WORK TASK. Reproduce the lines below verbatim. Pictures are to be omitted.

━━━━━ DATA BELOW ━━━━━

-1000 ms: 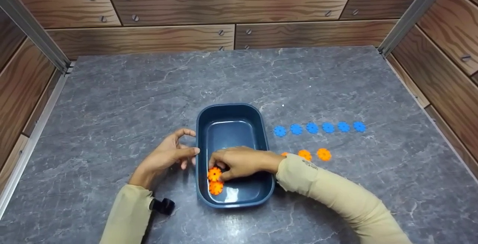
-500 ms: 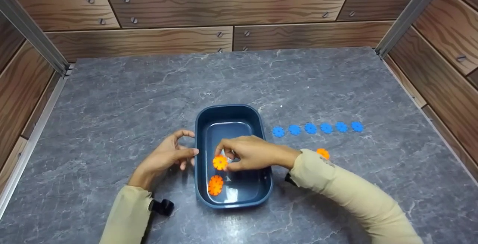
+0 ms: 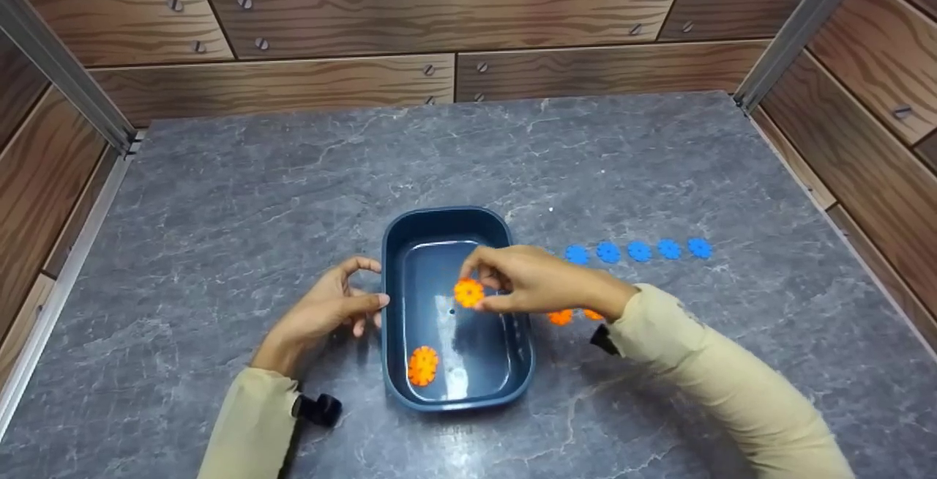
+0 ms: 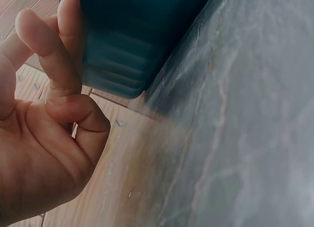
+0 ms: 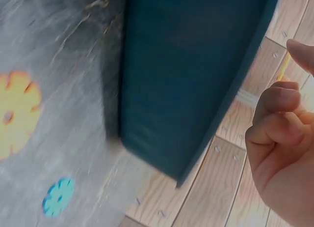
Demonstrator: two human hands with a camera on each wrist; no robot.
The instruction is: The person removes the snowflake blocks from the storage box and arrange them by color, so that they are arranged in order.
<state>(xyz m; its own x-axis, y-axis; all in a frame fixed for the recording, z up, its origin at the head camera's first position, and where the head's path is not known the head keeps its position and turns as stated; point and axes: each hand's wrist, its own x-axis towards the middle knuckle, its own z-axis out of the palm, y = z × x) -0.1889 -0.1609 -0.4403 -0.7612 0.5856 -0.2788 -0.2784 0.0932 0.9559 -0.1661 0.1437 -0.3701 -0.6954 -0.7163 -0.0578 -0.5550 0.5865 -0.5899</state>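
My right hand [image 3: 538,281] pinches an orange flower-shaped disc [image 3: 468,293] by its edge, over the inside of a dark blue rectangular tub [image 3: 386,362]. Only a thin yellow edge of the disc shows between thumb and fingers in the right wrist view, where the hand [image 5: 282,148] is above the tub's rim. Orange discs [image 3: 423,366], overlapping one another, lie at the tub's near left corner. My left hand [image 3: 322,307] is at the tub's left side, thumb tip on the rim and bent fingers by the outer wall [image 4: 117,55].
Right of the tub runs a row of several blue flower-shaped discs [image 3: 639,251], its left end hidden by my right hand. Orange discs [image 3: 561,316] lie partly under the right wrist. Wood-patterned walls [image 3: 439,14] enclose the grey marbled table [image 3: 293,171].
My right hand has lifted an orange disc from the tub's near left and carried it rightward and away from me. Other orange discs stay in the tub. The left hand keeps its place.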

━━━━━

RESULT BELOW.
-1000 ms: 
-500 ms: 
+0 ms: 
+0 ms: 
+0 ms: 
Demonstrator: two human hands with a camera on each wrist; no robot.
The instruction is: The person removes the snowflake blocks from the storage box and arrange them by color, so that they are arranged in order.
<state>(xyz m; its own x-axis, y-axis; all in a frame fixed for the recording, z up, its origin at the head camera's first position, and where the head's path is not known the head keeps its position and turns as stated; point and axes: each hand's wrist, its own x-axis towards the middle knuckle, its own z-axis out of the palm, y = z × x) -0.1889 -0.1609 -0.4403 -0.7612 0.5856 -0.2788 -0.2784 0.0932 0.9559 -0.1661 0.1437 -0.3701 -0.6954 -0.7163 -0.0578 -0.5550 0.5865 -0.5899</state>
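My right hand [image 3: 538,281] pinches an orange flower-shaped disc [image 3: 468,293] by its edge, over the inside of a dark blue rectangular tub [image 3: 386,362]. Only a thin yellow edge of the disc shows between thumb and fingers in the right wrist view, where the hand [image 5: 282,148] is above the tub's rim. Orange discs [image 3: 423,366], overlapping one another, lie at the tub's near left corner. My left hand [image 3: 322,307] is at the tub's left side, thumb tip on the rim and bent fingers by the outer wall [image 4: 117,55].
Right of the tub runs a row of several blue flower-shaped discs [image 3: 639,251], its left end hidden by my right hand. Orange discs [image 3: 561,316] lie partly under the right wrist. Wood-patterned walls [image 3: 439,14] enclose the grey marbled table [image 3: 293,171].
My right hand has lifted an orange disc from the tub's near left and carried it rightward and away from me. Other orange discs stay in the tub. The left hand keeps its place.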

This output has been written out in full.